You saw these same arguments during the Euro crisis.  Clearly, it would have been better if the Greeks had never been let in, but their departure and its potential “contagion” would have been enormously disruptive.  The path mattered there also.

This leads me to conclude that there is an independent argument against these grand political projects like the EU and the Eurozone.  That argument is that, if it subsequently becomes necessary to dismantle them, this is almost certainly going to be costly.  This is yet another reason why we should be very cautious before embarking.

Bill James on Trump

Finally, I leave you with an article written by Bill James, which can be found here, that was sent to me by one of my readers.  Readers of Moneyball by Michael Lewis (which was made into a film starring Brad Pitt) will recognize James as the statistics whizz who revolutionized the analysis of baseball.  Bill James is a very smart guy, although I still totally disagree with him on the relative merits of Ted Williams and Stan Musial.

James is no fan of Trump.  Here is his analysis of Trump’s chances of winning the presidency:

I don’t think that Trump can win, frankly, because I don’t think there are enough morons to elect him. A certain percentage of the American public is just morons; that’s the way it is. When you divide the public in two and then divide the voters in one of those halves among five candidates or more, a candidate can win by dominating the moron vote because it only takes about one-seventh of the total population to take the “lead” under those circumstances. But when you’re talking about needing 51% of the WHOLE population, rather than needing 30% of half of the population, you run out of morons.

But James does think that Trump is on to something and, unlike Williams versus Musial, this is something on which we totally agree.  Namely, that Trump is a product of the surreal world of political correctness.  Here is James on the subject:

But also, if I came home from school and complained to my father that the other kids were teasing me about, let’s say, wearing glasses held together by masking tape, it would be the understatement of the week to say that I was not going to receive a sympathetic hearing. I would have been told in an extremely direct manner to grow up and stop whining. What exactly do you think you’re accomplishing when you try to ban that sort of thing, not by teaching proper behavior but by banning improper behavior? Do you really think that that brings an end to teasing, among schoolkids? What it really does is, it creates a nation of whiners….It is my perception—as it is the perception, I think, of almost all of the Trump supporters—that we are becoming a nation of whiners. When you try to make rules about how others treat you, you are always a victim….

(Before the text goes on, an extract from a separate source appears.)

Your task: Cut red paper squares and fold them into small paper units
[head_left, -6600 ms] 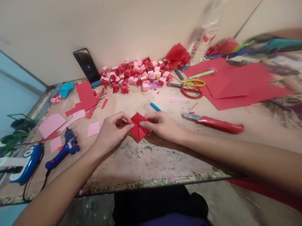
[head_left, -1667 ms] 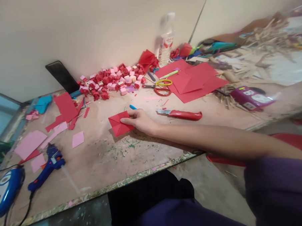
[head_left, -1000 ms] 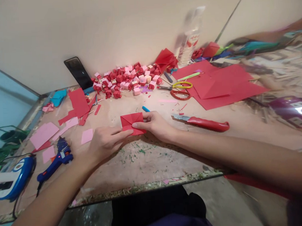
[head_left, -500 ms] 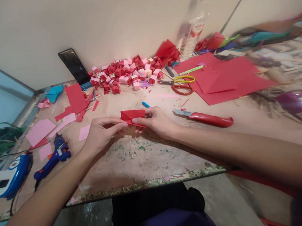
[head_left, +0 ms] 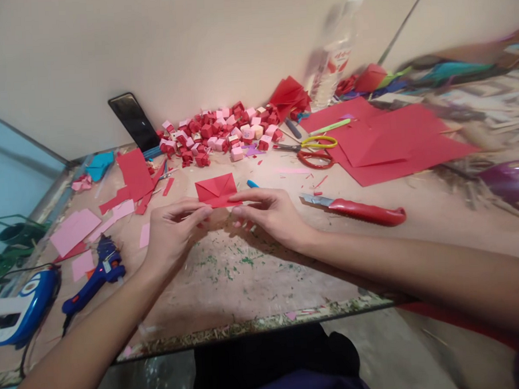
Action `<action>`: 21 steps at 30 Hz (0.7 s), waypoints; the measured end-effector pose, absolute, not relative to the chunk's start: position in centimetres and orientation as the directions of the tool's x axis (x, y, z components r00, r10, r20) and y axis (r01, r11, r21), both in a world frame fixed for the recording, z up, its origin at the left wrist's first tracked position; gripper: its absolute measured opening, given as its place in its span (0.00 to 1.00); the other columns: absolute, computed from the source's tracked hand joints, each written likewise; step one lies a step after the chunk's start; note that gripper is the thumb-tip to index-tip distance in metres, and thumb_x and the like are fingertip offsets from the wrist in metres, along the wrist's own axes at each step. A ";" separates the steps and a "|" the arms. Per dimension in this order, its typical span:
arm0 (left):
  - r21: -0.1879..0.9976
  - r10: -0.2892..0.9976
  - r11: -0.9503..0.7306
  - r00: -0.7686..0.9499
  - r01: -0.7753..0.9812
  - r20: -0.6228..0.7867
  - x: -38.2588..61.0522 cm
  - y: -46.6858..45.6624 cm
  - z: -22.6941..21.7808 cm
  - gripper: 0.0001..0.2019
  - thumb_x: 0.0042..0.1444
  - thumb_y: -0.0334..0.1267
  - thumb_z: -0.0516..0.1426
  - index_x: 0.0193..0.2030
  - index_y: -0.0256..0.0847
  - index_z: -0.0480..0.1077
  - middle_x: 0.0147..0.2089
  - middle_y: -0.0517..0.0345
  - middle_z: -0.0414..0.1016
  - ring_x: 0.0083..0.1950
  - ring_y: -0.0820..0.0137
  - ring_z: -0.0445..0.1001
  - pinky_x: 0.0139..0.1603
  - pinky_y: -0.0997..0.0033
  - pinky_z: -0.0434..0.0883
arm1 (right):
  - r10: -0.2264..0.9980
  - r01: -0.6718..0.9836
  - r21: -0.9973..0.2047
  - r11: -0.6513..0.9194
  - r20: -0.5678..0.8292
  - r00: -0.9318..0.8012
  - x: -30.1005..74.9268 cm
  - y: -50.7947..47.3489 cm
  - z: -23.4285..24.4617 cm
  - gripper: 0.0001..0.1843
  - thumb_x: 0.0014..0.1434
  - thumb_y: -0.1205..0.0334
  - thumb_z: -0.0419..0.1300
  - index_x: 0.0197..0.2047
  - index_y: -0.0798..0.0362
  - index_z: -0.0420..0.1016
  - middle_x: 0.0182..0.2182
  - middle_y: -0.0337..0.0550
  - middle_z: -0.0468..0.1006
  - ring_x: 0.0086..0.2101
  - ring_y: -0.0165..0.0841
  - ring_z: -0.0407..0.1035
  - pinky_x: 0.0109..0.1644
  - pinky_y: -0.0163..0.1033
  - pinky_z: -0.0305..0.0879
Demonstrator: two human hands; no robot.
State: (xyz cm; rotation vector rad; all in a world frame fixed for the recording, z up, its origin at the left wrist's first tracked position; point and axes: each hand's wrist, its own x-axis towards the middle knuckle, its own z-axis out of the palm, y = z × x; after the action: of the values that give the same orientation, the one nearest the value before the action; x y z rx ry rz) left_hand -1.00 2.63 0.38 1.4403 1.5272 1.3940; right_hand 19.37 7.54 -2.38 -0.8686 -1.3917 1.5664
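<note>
A small folded red paper (head_left: 217, 190), with envelope-like creases facing me, is held just above the table between both hands. My left hand (head_left: 175, 224) pinches its lower left corner between thumb and fingers. At its lower right edge, my right hand (head_left: 273, 214) grips it with thumb and index finger, the other fingers curled underneath. Just beyond the right hand lies a blue pen-like thing (head_left: 253, 184), partly hidden. To the right of that hand rests a red-handled knife (head_left: 363, 210), its blade toward the hand.
Behind are a pile of red and pink paper cubes (head_left: 214, 133), scissors (head_left: 313, 152), red sheets (head_left: 381, 137), a plastic bottle (head_left: 333, 65) and a leaning phone (head_left: 133, 122). A blue glue gun (head_left: 97, 276) and pink paper pieces (head_left: 74, 231) lie left. The table's front edge (head_left: 248, 328) is littered with scraps.
The folded red paper has moved slightly left and turned so its creased face shows more. My right hand has shifted its grip to the lower right edge. The view has shifted slightly.
</note>
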 end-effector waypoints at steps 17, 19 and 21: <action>0.921 0.939 -0.125 -0.254 0.370 0.230 -0.7 2.6 -0.7 0.06 0.55 0.38 0.72 0.30 0.41 0.83 0.26 0.58 0.82 0.28 0.69 0.79 0.30 0.73 0.75 | 0.944 -0.178 -0.984 -0.009 0.050 -0.327 19.3 7.7 -2.1 0.07 0.54 0.58 0.77 0.32 0.53 0.87 0.31 0.41 0.84 0.30 0.30 0.73 0.36 0.38 0.73; 0.930 0.938 -0.135 -0.259 0.343 0.231 -0.7 2.7 -0.9 0.08 0.55 0.38 0.72 0.30 0.40 0.80 0.27 0.59 0.81 0.28 0.70 0.80 0.31 0.73 0.77 | 0.947 -0.190 -0.982 -0.010 0.052 -0.318 19.3 7.7 -2.3 0.09 0.53 0.59 0.77 0.33 0.53 0.86 0.31 0.40 0.83 0.30 0.30 0.73 0.37 0.37 0.74; 0.951 0.937 -0.140 -0.274 0.275 0.217 -0.7 2.8 -1.1 0.11 0.52 0.39 0.73 0.32 0.40 0.76 0.29 0.61 0.81 0.29 0.70 0.81 0.32 0.74 0.78 | 0.949 -0.230 -0.973 -0.019 0.055 -0.311 19.2 7.7 -2.4 0.12 0.52 0.59 0.78 0.34 0.54 0.83 0.32 0.39 0.82 0.31 0.29 0.74 0.37 0.36 0.75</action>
State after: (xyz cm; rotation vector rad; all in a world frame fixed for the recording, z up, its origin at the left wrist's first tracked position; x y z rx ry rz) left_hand -0.73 2.81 -1.11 1.3812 1.5414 1.4486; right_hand 19.17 7.71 -2.44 -0.8511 -1.2643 1.5260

That’s what his whole campaign is about, I think: you have to stand up for yourself. Our politicians have to stand up for us. I don’t believe that anyone has ever run a Presidential campaign before based on this principle, and I think that what Donald Trump has done is to demonstrate exactly how powerful this is as an organizing principle for a political campaign…. We have lost touch with the virtue of toughness. We despise toughness, not as individuals but as a collective, and we sympathize with whiners when we should ignore them. The consequences of this are becoming visible, and they will become more visible until we realize that toughness is a real thing, a real virtue, and that we need more of it….

That, I think, is what Donald Trump is saying, mixed in with a lot of lies and half-truths and stupid self-promotion, but that’s the kernel of it. I’ll vote for anybody that you put up against him, but neither do I believe that everything he says is untrue or is without merit. He’s on to something. Hopefully somebody who isn’t The Donald will be smart enough to pick up on it.

 

Roger Barris

Weybridge, United Kingdom

[1] The scale of Trump’s victory was impressive (46%), since I have always assumed that his popularity is “capped” at a lower percentage.  But even more surprising was the breadth of his support, with exit polls showed him winning with nearly all major demographic groups.  He even claimed victory in the Hispanic vote, but since this probably represented getting two out of three Hispanic voters, I wouldn’t put too much store in this.